=== WORK ORDER ===
Starting at the first line of the data below, write out each line exactly until you reach the line containing "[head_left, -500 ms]", and include that line too.
==*==
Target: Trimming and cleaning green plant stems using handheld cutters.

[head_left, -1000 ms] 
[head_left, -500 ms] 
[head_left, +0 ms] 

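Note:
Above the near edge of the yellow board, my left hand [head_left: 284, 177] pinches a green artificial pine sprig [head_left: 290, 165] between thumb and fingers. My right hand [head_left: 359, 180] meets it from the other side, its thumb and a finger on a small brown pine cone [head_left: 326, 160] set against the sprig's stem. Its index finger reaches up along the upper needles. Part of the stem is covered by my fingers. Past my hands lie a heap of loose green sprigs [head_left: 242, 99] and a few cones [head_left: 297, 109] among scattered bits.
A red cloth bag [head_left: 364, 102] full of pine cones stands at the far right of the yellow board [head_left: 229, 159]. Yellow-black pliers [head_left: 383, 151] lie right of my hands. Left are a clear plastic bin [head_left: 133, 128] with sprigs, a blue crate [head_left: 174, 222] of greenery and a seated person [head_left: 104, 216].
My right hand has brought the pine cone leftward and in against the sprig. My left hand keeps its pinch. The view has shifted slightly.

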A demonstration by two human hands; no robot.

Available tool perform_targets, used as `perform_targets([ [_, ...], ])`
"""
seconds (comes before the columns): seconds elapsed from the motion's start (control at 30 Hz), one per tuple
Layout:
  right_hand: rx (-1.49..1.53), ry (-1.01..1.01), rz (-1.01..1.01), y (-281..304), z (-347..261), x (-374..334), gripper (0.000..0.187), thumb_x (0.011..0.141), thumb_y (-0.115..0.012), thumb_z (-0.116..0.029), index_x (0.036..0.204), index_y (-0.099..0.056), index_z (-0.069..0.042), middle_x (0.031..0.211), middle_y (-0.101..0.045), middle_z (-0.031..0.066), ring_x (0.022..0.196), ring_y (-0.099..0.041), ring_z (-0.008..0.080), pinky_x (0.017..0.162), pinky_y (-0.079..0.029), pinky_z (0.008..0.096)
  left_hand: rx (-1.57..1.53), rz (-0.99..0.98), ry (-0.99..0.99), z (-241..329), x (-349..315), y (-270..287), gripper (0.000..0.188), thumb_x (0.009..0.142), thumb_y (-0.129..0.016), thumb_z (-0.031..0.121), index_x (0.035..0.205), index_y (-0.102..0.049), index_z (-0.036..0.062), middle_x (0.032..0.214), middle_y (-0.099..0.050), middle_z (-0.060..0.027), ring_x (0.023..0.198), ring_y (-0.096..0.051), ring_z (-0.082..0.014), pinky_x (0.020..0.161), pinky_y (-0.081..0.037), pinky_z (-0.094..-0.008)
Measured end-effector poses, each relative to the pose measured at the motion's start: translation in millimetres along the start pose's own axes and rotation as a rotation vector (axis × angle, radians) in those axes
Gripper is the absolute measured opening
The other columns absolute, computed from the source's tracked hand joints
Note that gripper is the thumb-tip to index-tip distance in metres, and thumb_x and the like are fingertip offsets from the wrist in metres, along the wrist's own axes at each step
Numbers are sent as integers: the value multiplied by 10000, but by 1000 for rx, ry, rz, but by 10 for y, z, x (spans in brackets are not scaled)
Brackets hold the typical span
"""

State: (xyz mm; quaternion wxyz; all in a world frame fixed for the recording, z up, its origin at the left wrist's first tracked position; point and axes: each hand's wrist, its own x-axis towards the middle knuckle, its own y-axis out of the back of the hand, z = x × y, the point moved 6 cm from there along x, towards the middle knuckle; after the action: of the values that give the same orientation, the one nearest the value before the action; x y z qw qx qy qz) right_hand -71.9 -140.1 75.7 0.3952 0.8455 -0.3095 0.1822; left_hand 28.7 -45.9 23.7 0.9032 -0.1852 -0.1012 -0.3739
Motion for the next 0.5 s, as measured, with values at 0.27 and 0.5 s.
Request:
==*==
=== RESPONSE ===
Target: Trimming and cleaning green plant stems using handheld cutters.

[head_left, -1000 ms] 
[head_left, -500 ms] 

Nothing else is part of this output.